_Description of the task:_ Using the listing, work out the number of lines where "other" shows up, and answer with that number alone.
++++++++
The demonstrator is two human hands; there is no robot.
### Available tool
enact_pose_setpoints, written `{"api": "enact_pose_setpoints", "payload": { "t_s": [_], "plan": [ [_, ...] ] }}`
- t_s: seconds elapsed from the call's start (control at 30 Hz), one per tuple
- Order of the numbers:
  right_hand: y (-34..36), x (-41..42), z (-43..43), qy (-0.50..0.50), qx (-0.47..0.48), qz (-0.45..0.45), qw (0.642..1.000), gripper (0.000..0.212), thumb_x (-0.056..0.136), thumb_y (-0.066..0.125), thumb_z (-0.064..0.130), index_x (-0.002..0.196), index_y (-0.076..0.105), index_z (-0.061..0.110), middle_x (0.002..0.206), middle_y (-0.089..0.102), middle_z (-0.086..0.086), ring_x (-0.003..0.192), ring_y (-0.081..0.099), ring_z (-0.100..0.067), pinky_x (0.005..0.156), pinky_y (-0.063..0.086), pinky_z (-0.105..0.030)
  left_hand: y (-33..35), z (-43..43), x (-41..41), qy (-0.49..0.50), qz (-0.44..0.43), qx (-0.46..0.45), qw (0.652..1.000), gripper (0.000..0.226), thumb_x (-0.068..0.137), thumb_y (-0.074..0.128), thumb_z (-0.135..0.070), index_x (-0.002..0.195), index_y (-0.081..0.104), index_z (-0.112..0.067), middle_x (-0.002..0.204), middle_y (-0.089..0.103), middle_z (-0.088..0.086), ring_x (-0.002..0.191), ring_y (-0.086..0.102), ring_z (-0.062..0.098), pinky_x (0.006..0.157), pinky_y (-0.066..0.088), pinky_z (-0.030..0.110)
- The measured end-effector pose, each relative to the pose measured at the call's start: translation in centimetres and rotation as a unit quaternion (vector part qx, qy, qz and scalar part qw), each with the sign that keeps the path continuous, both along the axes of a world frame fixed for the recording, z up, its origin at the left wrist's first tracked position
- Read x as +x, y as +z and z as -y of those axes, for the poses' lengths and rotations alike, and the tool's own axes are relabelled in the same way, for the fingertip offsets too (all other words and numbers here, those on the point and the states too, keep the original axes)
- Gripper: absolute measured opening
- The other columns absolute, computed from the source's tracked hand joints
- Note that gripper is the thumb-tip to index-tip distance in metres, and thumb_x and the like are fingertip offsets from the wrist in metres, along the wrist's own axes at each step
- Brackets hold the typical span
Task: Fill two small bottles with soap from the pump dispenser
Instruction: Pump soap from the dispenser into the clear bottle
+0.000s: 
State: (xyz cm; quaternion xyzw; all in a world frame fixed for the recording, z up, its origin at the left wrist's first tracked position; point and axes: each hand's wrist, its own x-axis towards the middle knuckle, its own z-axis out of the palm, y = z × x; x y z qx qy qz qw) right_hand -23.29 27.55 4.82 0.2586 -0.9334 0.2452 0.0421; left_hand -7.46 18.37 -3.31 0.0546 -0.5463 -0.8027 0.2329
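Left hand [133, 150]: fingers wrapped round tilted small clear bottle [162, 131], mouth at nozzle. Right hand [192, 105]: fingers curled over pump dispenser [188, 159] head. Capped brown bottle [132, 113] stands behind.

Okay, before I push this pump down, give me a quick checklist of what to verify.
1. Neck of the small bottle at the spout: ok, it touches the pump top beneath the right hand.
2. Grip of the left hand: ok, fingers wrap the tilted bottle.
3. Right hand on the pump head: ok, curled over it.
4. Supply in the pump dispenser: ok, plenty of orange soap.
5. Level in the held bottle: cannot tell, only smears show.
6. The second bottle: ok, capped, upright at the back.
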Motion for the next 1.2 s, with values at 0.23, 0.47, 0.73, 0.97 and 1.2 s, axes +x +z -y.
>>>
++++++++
_Result of the exercise:_ 2